[Problem requirements]
Only the lines below, from the one with "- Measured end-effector" through the one with "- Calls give", are to be written out, exactly.

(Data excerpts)
_____

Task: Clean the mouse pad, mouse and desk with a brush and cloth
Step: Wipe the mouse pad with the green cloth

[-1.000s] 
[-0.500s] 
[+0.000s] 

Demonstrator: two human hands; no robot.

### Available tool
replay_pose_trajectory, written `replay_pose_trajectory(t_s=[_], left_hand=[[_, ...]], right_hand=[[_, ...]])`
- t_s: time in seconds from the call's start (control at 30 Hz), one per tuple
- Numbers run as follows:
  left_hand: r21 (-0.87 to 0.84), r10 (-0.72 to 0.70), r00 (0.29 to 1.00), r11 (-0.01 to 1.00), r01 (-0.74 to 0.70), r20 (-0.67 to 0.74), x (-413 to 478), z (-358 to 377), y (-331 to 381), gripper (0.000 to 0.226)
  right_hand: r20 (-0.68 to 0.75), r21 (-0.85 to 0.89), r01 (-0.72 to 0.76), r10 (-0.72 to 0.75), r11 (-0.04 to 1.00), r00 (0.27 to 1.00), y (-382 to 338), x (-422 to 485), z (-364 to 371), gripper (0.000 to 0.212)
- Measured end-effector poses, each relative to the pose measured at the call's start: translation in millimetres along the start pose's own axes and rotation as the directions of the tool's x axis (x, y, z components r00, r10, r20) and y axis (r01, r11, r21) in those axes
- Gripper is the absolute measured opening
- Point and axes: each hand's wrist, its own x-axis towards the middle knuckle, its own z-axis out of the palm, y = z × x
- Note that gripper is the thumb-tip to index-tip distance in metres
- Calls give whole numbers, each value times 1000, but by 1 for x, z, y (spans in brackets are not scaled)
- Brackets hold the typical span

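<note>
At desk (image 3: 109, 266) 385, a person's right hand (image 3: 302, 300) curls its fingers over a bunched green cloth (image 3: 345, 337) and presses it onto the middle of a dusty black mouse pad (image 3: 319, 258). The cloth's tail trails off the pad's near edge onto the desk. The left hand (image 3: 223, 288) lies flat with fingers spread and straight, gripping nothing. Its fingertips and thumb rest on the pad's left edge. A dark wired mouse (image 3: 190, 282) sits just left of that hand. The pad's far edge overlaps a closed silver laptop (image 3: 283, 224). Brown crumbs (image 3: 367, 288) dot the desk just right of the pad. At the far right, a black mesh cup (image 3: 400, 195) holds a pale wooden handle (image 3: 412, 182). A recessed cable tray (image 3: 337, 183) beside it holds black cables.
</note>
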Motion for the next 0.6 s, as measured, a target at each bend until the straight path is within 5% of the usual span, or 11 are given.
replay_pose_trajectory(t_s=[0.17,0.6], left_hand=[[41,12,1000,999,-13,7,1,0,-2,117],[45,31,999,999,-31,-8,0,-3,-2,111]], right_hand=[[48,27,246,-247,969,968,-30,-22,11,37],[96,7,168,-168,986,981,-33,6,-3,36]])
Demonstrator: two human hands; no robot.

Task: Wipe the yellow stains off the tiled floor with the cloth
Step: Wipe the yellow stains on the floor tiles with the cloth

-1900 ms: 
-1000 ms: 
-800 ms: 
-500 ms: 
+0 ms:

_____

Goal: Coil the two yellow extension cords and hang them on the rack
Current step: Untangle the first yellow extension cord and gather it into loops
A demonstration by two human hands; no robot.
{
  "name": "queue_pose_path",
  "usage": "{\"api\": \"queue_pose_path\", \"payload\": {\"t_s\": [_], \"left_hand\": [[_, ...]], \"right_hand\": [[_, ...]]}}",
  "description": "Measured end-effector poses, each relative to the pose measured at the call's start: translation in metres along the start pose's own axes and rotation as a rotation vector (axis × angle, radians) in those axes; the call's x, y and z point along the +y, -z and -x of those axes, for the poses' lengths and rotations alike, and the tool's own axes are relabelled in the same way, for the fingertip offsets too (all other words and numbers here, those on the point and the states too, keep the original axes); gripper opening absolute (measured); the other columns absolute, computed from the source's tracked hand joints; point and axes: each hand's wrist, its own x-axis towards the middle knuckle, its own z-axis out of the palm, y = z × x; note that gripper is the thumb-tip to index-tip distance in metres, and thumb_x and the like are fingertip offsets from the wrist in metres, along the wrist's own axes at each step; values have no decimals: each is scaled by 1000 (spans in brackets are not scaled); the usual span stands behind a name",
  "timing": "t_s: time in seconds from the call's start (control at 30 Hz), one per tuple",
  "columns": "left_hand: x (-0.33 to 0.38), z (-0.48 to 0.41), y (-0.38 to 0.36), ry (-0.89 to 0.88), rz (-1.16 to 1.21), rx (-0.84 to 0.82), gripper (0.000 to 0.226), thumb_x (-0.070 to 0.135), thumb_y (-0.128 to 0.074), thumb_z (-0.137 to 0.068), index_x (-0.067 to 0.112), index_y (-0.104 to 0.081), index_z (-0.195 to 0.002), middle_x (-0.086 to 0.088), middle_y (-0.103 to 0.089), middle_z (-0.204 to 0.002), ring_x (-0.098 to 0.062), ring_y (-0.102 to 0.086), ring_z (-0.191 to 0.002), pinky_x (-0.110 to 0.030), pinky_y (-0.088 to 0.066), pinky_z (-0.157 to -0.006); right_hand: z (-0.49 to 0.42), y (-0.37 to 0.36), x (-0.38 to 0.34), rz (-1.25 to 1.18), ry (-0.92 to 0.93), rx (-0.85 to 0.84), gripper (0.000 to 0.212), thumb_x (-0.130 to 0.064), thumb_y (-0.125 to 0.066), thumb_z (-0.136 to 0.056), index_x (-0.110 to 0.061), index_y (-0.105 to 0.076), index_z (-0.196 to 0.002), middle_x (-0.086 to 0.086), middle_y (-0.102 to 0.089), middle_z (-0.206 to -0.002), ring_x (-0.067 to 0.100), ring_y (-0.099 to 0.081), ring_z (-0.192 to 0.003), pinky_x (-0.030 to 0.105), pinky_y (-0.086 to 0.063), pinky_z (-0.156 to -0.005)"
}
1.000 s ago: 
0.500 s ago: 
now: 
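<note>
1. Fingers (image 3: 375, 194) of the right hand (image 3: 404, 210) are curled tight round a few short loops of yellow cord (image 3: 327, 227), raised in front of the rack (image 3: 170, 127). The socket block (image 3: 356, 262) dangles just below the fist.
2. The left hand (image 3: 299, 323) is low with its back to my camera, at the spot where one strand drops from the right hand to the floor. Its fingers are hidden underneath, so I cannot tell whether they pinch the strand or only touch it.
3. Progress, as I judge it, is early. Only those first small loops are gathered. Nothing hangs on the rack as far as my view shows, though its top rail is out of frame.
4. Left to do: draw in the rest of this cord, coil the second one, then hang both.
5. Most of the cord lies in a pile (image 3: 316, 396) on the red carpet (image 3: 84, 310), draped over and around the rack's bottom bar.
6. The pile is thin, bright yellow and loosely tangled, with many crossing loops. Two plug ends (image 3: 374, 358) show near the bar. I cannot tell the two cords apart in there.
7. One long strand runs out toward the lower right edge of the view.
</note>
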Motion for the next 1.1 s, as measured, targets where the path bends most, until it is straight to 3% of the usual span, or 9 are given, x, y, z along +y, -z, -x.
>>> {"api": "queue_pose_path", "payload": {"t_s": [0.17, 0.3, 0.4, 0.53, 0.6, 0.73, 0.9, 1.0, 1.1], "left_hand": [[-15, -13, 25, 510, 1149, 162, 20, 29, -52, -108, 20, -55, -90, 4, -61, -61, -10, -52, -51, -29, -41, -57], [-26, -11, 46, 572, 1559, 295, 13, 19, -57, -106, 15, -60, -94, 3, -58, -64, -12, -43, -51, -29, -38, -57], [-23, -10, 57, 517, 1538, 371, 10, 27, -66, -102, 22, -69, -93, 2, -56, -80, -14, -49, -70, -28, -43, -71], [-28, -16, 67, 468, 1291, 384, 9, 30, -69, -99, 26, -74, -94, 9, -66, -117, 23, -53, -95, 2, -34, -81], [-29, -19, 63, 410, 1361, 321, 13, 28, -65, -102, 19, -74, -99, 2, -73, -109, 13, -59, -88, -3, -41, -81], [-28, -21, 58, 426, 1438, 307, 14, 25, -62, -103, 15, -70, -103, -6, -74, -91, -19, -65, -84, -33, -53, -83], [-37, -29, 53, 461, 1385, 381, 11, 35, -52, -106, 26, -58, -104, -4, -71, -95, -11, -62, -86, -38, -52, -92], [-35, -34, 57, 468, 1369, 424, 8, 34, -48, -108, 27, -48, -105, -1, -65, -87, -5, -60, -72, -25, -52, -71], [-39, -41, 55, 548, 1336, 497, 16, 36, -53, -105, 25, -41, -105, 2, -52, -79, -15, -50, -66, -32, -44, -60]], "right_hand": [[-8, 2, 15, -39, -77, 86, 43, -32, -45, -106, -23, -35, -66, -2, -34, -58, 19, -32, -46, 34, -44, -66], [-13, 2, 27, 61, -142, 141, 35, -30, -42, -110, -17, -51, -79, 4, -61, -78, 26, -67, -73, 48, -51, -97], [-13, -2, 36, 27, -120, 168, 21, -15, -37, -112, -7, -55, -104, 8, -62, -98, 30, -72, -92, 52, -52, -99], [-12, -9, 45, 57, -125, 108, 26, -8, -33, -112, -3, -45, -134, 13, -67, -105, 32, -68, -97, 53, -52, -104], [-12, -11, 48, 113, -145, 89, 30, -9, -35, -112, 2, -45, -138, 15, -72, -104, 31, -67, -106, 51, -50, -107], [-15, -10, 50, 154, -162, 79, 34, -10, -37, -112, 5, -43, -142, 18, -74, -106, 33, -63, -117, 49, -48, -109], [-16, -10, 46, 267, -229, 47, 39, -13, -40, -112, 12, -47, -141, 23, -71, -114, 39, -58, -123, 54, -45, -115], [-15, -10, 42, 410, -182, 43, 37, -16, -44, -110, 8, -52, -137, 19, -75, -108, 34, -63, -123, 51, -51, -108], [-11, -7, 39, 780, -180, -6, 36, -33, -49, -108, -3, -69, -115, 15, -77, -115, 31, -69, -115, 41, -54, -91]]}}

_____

[Task result]
- Measured end-effector poses, each relative to the pose measured at the call's start: translation in millimetres along the start pose's own axes and rotation as the directions of the tool's x axis (x, y, z components r00, r10, r20) and y axis (r01, r11, r21) in those axes
- Gripper is the absolute measured opening
- Point and axes: each hand's wrist, its own x-axis towards the middle knuckle, its own z-axis out of the palm, y = z × x
- Note that gripper is the thumb-tip to index-tip distance in metres
- Calls give whole numbers, each value times 1000, but by 1 for x, z, y (spans in brackets are not scaled)

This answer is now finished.